The task: Leave the pictures out. Return all other data exactly.

Supplied information:
= Beginning of Section =

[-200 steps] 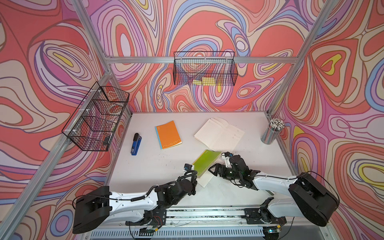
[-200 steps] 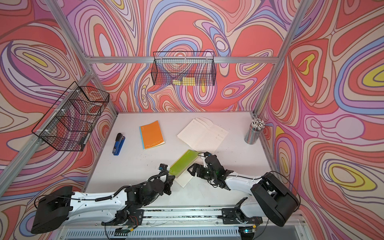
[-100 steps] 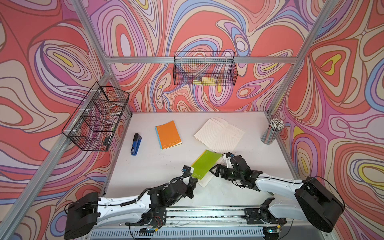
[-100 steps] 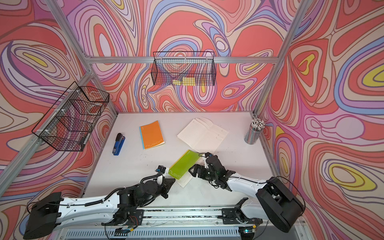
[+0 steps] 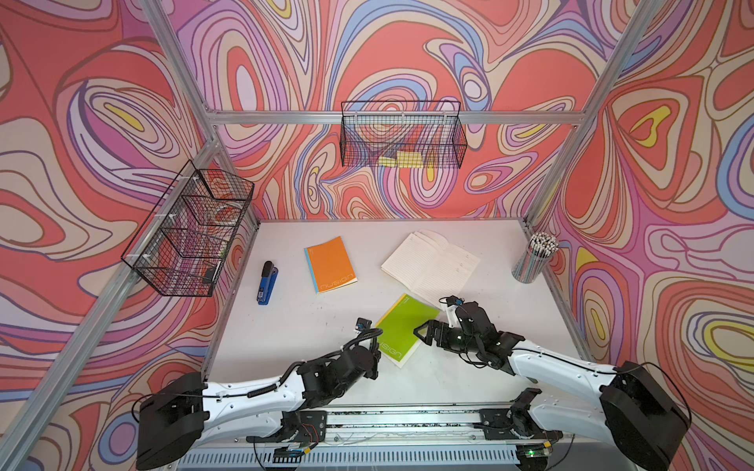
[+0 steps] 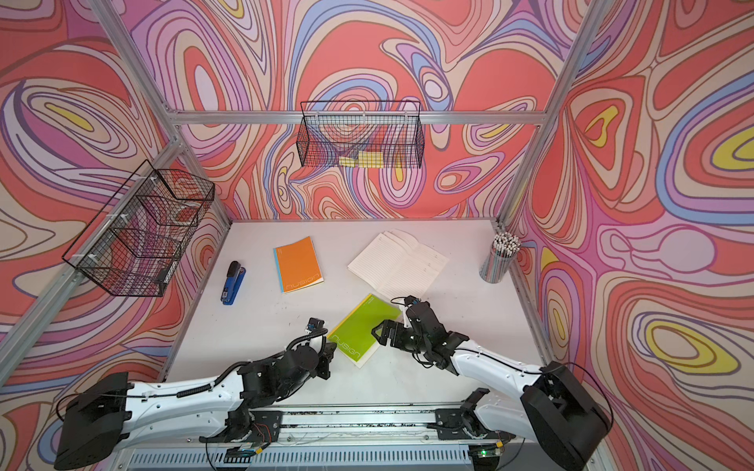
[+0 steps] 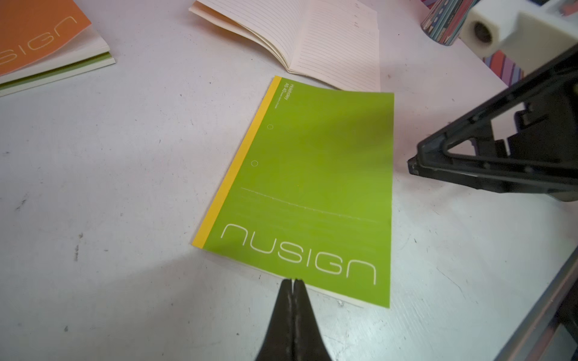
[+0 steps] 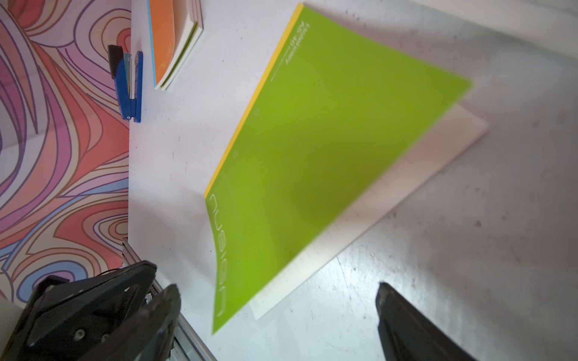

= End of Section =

Result of this task:
[-200 steps] 
[-200 steps] 
[-100 steps] 
[-100 steps] 
[+0 steps] 
[+0 steps] 
[+0 steps] 
[+0 steps] 

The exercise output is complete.